В Красноуфимске дело почему-то не заладилось, молодой человек переехал в Елабугу и сдал экзамены экстерном, после чего отправился в Ригу (но какова география перемещений!) в политехникум и поступил на химико-агрономическое отделение.
Валерия Дмитриевна полагала, что на выбор факультета повлияли два обстоятельства. Во-первых, желание приобрести прочные знания, чтобы помогать матери в ведении хозяйства, а в дальнейшем и самому им заниматься, и, во-вторых, «заменить таинственной наукой Бога, с детской верой в Которого еще в четвертом классе гимназии мальчику „приходилось расставаться“ с помощью его старшего товарища Николая Семашко». [102]
102
Путь к слову. С. 53.
В наброске к автобиографии Пришвин отметил: «В Риге меняю разные факультеты в поисках „философского камня“». [103]
А позднее в рассказе-воспоминании «Большая звезда» предположил, что «выбор Риги был во мне вызовом нашему семейному народничеству», на дрожжах коего он вырос.

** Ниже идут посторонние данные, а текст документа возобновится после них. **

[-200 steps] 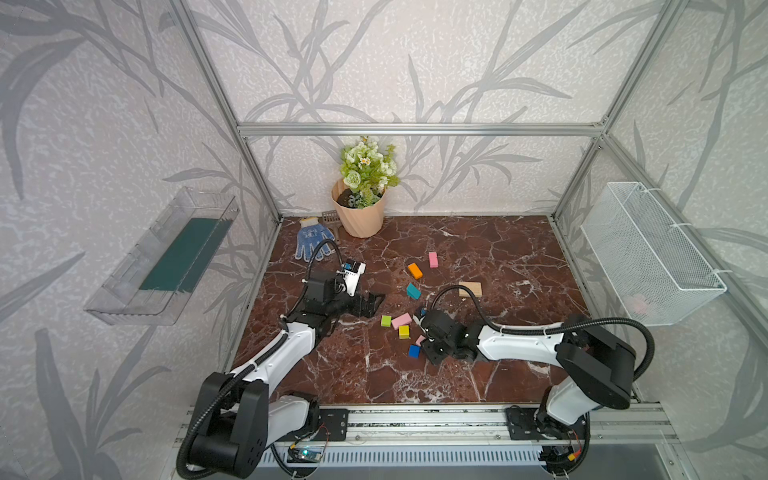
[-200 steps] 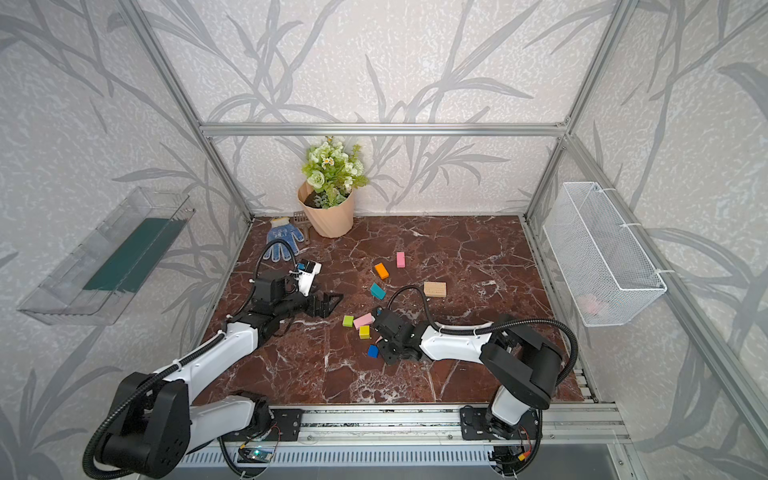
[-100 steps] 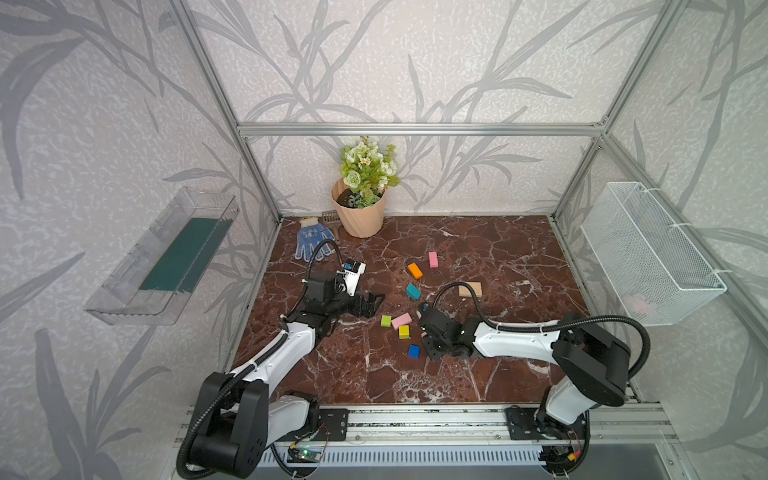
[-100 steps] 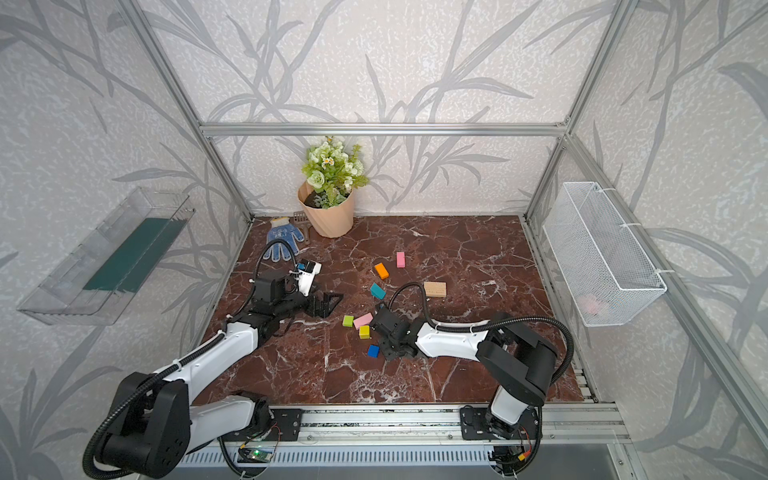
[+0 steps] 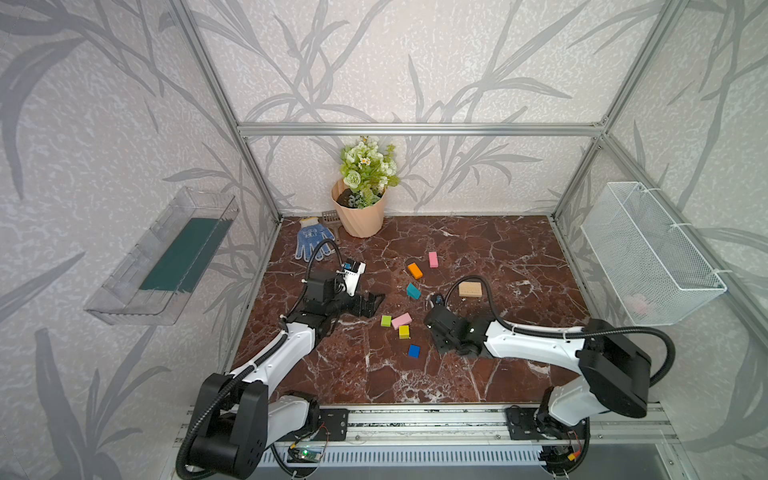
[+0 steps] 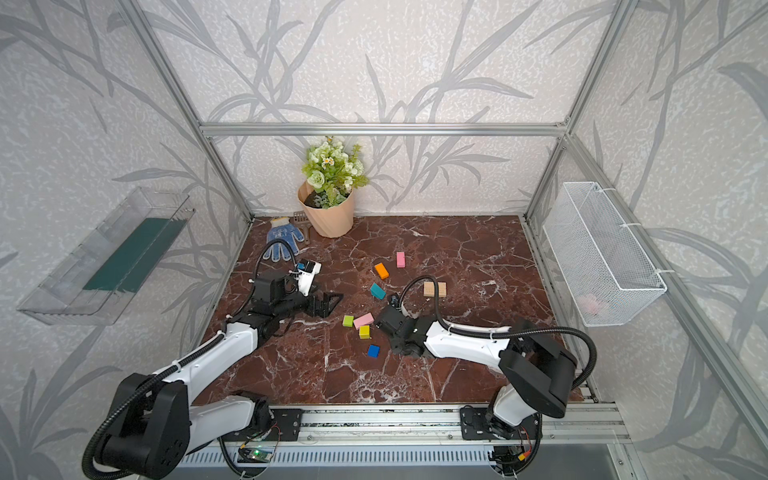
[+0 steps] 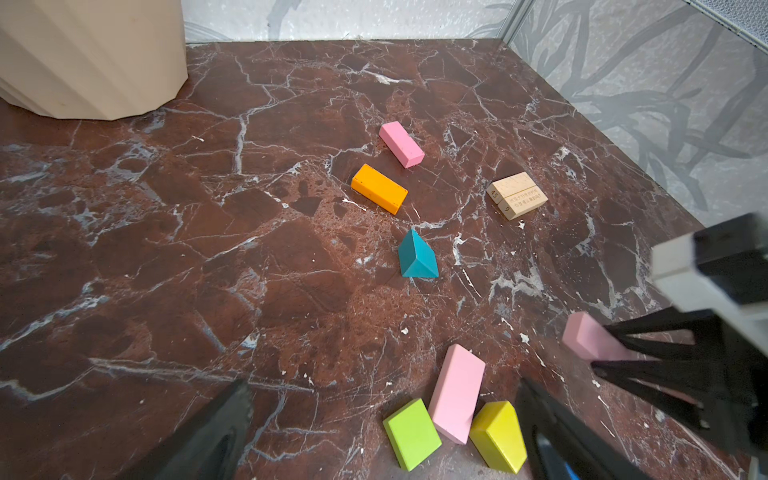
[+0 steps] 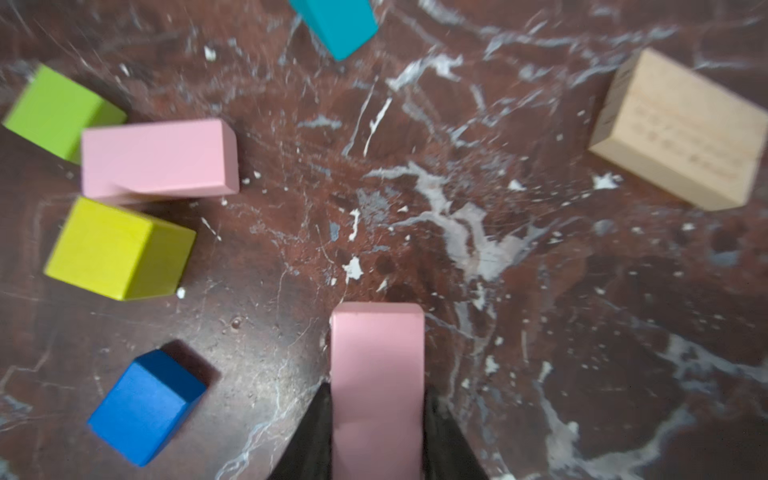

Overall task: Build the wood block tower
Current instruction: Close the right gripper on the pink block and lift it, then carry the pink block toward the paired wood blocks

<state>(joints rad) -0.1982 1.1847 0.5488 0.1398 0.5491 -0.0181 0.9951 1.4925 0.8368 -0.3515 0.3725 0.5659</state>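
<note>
The right gripper [image 8: 378, 399] grips a pink bar [image 8: 377, 365] mid-surface, its long axis running out between the fingers. The plain-wood blocks [image 8: 681, 129] lie near, toward the back edge, closer to this gripper. The left gripper [image 5: 371, 302] gapes wide, empty.

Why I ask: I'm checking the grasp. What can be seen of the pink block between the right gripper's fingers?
The pink block is a matte, painted wooden bar with rounded edges. The right gripper is shut on one end, a finger against each long side; the other end juts free. It touches no other block. Whether it rests on the marble floor is unclear.
</note>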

Так получилось, что самое достопримечательное из того, что с Пришвиным в ту пору происходило, если только не считать овладения немецким языком (в Риге преподавание велось на немецком), – было его увлечение великим детищем германского ума и счастливым соперником русского народничества – марксизмом.
103
Пришвин М. М. Дневник. Т. 2. С. 366.
Ничего ни оригинального, ни экстраординарного в том не было. Марксизм в те годы был банален и обязателен, как подростковые прыщи: вирусом зловредного учения (замечательно, что слово «вирус» использовал и Пришвин, говоря об истоках русской революции: «Вирусы мозга покойного Маркса, конечно, имели какое-то начальное влияние» [104] ) были заражены почти все учебные заведения России. Через это искушение, по пути от «марксизма к идеализму» прошли многие русские умы. Достаточно вспомнить философов Булгакова, Бердяева, П. Струве, С. Франка, Г. Федотова, писателя Алексея Михайловича Ремизова, поэта Эллиса (Льва Кобылинского), доброго пришвинского знакомого критика Р. В. Иванова-Разумника, а еще Замятина, Горького – многих.
104
Михаил Михайлович Пришвин // Из Русской думы. М., 1995. С. 185.